Trying to get a clean test of building Unreal Engine 4.24 with SNDBS for comparison purposes. Normal parallel builds on my machine work fine, Incredibuild remote builds work fine, but SN-DBS, ONLY when I use a remote agent, gives me this 100% of the time:
(paths modified for privacy)
19>\UnrealEngine\Engine\Source\ThirdParty\Windows\VisualStudioDTE\VisualStudioDTE.h(24): fatal error C1083: Cannot open include file: ‘comdef.h’: No such file or directory
19>c1xx: note: This error occurred in injected text:
19> #injected_line 24 “\UnrealEngine\Engine\Source\ThirdParty\Windows\VisualStudioDTE\VisualStudioDTE.h”
19>
19>#include <comdef.h>
19>
19>dbsbuild : error : aborting build on error (2)
19>C:\Program Files (x86)\Microsoft Visual Studio\2019\Community\MSBuild\Microsoft\VC\v160\Microsoft.MakeFile.Targets(49,5): error MSB3073: The command “…..\Build\BatchFiles\Rebuild.bat LiveCodingConsole Win64 Development -WaitMutex -FromMsBuild” exited with code -1.
19>Done building project “LiveCodingConsole.vcxproj” – FAILED.
So anyway, if you look at the file that is causing the error, it is not straightforward at all, I suspect this oddly complex reference that eventually brings in comdef.h is simply too complex for the SN-DBS dependency checker to discover. Which raises the question, how does this work at all for anybody? I guess the last thing I might try is falling back to Visual Studio 17 and see if there is some hack that magically makes it work there but not with Visual Studio 2019 which I believe is not officially supported by SNDBS.
Line 24 in VisualStudioDTE.h: (Unsure if the GUID has privacy issues, so X-ing it out)

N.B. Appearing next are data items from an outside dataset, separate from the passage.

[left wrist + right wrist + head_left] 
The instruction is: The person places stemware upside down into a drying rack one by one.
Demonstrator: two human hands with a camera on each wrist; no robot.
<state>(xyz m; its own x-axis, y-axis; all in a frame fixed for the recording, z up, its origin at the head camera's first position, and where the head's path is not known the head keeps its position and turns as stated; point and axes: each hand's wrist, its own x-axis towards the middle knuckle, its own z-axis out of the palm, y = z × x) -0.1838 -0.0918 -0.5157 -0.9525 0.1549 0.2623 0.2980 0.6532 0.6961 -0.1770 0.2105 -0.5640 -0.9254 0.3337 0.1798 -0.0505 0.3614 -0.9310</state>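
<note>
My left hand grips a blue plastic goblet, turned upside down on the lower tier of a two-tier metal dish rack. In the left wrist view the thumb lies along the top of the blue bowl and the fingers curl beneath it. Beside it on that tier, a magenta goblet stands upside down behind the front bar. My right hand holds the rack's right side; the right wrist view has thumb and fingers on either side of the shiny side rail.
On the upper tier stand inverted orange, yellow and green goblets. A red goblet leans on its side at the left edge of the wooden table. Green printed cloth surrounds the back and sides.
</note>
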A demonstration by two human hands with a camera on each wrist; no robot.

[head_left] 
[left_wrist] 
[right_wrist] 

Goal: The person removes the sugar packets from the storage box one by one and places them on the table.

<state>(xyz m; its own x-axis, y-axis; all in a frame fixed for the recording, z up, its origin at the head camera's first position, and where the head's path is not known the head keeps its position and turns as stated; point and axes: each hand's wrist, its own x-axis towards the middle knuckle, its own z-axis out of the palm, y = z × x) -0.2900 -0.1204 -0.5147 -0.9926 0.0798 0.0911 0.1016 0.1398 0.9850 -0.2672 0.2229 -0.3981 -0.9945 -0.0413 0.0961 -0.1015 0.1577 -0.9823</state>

#import “libid:XXXXXXXX-e7dX-4ddX-85bX-XXXXXXXXXXXX” version(“8.0”) lcid(“0”) raw_interfaces_only named_guids
Tried Visual Studio 17, didn’t work, same error. I believe this issue is covered in section 7 of the SN-DBS docs, where it says SN-DBS does not fully implement C++ preprocessor rules for the purpose of determining header dependencies, so complex indirect includes cause problems and need to be manually addressed. Incredibuild does not have this problem, so I am throwing in the towel at this point and going with Incredibuild.
Can you update us to let us know if IncrediBuild plays nice with Unreal and resolves your problems in 4.24? Would be great to have it for our team!
Edit: Could you also provide your .ini file so we could try to debug your configuration and see if the include complexity could be improved?
Yes, we are using Incredibuild with good results although there is a significant annual cost attached. It works, though. Builds Unreal Engine 4.24.1 in about 23 minutes initiated from my machine. I have another thread on here, though, about how that time could be much faster if Epic would stop adding small projects to the build that do not parallelize well. The actual main part of the UE4 build involving thousands of files takes only 8 minutes with Incredibuild!
Unsure which INI file you are referring to.